» WHAT YOU ARE ASKED TO DO:
What lines below hold the string "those"? Copy them all.

» PROVIDED DATA:
----
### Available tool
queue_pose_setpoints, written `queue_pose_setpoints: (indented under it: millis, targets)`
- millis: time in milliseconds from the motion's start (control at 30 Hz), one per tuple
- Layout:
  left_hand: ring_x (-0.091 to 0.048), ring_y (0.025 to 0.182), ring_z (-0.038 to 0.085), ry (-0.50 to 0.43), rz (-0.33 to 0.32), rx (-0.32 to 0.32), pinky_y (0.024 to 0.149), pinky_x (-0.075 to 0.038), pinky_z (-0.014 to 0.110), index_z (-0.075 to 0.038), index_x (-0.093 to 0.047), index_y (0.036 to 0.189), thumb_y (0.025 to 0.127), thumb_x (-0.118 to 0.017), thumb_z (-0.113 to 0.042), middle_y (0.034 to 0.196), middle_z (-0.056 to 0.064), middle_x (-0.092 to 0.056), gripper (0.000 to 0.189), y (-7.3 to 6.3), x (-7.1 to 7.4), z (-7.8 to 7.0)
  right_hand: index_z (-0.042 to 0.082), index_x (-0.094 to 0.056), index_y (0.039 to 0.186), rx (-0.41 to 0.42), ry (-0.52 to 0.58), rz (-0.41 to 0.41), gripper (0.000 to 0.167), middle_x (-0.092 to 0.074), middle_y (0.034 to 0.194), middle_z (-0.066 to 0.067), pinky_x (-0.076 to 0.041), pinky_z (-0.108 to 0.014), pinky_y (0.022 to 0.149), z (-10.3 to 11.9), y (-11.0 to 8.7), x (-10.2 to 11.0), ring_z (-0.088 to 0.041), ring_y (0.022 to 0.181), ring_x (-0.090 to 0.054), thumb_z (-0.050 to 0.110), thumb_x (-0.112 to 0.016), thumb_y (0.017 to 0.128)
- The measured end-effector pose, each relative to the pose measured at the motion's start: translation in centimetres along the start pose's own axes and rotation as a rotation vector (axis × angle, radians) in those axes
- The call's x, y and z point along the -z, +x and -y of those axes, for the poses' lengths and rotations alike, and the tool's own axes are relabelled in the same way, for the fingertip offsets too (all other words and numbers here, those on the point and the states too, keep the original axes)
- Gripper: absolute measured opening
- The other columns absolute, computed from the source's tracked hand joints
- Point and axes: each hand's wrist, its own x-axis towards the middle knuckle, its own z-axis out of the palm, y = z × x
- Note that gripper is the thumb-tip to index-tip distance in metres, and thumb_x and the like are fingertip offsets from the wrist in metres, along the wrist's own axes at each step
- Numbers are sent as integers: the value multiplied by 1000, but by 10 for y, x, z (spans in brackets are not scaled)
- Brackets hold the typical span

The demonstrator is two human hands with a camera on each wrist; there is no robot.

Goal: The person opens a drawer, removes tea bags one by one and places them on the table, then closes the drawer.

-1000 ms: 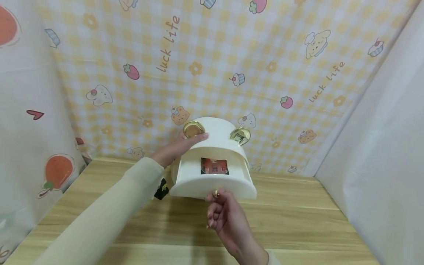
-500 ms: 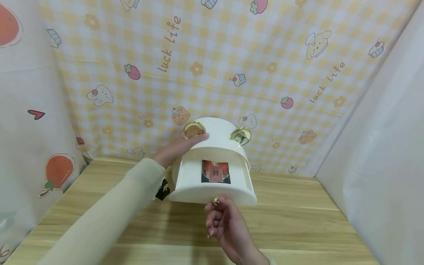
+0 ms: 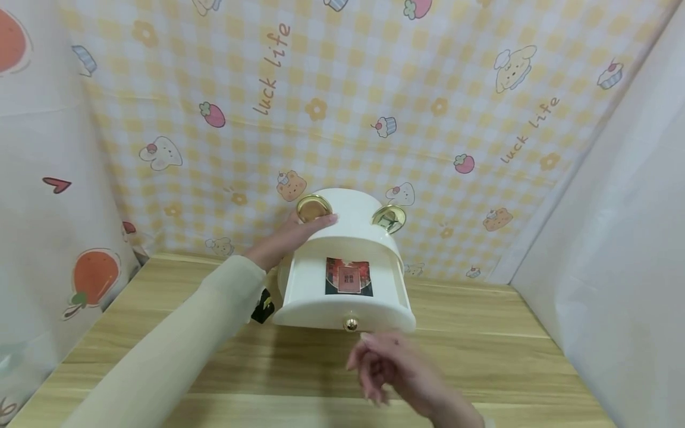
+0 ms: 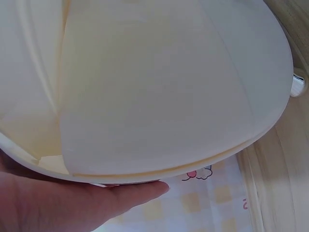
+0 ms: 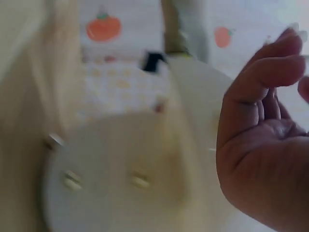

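Rests the left hand [image 3: 286, 239] against the left side of the white box [image 3: 353, 214], with the thumb laid straight over the top beside a round gold piece [image 3: 313, 208]; cannot tell whether gripping, with the other fingers hidden. Hangs the right hand [image 3: 397, 367] free and apart from the gold knob [image 3: 350, 324], with fingers loosely bent. Has the drawer [image 3: 313, 312] pulled out, with a red-and-black packet [image 3: 348, 277] lying inside. Faces a wooden tabletop [image 3: 471, 339], with a black object [image 3: 263, 307] near the box.
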Motion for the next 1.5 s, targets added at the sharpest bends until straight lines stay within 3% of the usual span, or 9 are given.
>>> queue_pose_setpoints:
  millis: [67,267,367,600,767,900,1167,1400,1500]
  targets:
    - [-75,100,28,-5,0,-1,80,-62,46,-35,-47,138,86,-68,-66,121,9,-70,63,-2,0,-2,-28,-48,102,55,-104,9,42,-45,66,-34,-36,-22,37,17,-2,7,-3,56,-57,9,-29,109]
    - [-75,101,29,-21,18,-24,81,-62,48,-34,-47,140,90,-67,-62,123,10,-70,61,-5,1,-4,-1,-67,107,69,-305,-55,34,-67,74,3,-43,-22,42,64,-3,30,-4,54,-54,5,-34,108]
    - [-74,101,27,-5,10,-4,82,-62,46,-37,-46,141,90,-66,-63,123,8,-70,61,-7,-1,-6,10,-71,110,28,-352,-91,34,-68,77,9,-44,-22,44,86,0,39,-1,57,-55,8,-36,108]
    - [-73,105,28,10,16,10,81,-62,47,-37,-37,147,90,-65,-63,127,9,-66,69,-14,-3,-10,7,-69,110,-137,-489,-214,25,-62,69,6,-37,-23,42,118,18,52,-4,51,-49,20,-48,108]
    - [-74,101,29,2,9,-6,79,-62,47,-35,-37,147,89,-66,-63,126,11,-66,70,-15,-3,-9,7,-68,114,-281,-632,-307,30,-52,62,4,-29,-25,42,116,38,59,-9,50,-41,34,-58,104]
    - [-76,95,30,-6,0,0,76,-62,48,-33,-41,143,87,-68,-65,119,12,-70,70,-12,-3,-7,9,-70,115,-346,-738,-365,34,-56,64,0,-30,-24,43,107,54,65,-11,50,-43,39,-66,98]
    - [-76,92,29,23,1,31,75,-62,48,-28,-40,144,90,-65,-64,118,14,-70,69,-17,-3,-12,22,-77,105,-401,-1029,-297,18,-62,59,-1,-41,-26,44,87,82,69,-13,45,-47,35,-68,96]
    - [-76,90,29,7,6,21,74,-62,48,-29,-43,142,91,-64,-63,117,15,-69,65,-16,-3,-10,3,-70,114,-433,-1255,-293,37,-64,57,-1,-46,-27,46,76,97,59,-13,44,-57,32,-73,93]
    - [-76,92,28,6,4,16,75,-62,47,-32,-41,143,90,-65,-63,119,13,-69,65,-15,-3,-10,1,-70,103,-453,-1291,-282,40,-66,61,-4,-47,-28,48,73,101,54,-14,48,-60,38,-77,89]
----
» TASK ANSWER:
- The measured end-effector pose, each relative to the pose measured at the motion's start: translation in centimetres along the start pose's own axes and rotation as a rotation vector (axis × angle, radians) in those axes
- The call's x, y and z point along the -z, +x and -y of those axes, for the poses' lengths and rotations alike, and the tool's own axes are relabelled in the same way, for the fingertip offsets too (all other words and numbers here, those on the point and the states too, keep the original axes)

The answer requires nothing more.